### Instructions to follow
Search term "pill": copy each line of the records that contains it.

### Material provided
============
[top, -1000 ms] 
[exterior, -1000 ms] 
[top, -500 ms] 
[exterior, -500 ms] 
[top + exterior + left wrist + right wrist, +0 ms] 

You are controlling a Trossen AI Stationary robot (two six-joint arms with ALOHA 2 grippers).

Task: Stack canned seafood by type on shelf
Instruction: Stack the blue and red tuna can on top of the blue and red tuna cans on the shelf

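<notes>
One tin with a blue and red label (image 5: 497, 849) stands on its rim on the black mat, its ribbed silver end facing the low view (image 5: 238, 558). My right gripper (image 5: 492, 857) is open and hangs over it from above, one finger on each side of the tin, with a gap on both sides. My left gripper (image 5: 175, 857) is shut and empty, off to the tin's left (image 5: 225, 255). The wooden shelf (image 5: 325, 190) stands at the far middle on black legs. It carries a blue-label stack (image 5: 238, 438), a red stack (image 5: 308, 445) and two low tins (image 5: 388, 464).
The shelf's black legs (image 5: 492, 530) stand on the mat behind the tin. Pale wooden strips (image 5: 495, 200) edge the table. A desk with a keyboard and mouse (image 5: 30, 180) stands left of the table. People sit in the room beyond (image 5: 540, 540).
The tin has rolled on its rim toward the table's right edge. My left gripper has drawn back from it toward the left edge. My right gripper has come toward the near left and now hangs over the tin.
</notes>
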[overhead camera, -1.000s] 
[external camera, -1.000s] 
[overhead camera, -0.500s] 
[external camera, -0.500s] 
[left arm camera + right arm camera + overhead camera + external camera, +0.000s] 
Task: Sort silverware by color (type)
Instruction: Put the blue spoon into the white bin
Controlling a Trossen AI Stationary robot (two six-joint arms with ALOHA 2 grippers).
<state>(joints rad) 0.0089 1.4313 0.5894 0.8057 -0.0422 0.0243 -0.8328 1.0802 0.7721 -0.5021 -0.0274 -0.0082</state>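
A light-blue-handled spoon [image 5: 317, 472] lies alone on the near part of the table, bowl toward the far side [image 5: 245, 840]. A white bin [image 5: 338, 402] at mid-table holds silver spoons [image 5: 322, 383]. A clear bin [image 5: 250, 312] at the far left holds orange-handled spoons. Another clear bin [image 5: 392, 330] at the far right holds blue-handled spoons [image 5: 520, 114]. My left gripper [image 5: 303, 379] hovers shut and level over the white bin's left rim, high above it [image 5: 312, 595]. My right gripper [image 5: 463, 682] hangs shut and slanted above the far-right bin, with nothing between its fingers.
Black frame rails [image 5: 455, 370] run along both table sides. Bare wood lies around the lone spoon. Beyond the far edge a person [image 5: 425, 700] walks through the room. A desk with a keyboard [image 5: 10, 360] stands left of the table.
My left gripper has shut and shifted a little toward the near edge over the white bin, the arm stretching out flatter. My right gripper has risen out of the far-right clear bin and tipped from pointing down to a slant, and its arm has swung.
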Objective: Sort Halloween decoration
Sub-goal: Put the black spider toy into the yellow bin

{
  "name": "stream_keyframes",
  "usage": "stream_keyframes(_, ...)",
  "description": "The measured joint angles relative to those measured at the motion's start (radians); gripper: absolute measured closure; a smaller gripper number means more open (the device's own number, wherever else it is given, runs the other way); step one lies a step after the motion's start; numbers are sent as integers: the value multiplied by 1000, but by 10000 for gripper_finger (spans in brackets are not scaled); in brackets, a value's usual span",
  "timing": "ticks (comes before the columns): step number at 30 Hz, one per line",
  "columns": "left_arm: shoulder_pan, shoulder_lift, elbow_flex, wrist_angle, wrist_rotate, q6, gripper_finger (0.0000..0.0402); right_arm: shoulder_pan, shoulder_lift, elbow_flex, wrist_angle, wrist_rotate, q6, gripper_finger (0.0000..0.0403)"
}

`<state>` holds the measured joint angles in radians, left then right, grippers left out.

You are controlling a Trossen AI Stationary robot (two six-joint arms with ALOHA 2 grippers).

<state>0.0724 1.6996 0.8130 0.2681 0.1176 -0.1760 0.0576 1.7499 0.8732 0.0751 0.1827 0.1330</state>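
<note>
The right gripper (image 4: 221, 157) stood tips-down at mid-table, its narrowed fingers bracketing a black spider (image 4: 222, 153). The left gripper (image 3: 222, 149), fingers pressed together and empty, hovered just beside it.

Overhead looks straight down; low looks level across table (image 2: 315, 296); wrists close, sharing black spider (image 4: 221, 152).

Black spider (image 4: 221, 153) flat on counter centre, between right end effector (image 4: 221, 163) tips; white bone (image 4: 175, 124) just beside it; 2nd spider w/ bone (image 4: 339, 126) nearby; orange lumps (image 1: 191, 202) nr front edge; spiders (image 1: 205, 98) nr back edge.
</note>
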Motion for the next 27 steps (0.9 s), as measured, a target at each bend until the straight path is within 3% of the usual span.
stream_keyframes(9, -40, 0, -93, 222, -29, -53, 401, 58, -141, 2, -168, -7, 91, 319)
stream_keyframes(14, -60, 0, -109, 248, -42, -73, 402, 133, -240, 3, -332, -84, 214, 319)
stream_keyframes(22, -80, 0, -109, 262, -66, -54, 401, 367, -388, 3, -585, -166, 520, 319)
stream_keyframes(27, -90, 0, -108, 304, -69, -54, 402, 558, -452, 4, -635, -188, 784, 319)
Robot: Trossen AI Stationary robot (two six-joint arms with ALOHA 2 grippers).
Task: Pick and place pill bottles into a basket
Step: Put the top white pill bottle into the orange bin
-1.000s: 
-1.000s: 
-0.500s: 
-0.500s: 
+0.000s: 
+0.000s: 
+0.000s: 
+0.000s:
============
### Answer to the problem
Task: Pick and place pill bottles into a basket
Step: Put the top white pill bottle into the orange bin

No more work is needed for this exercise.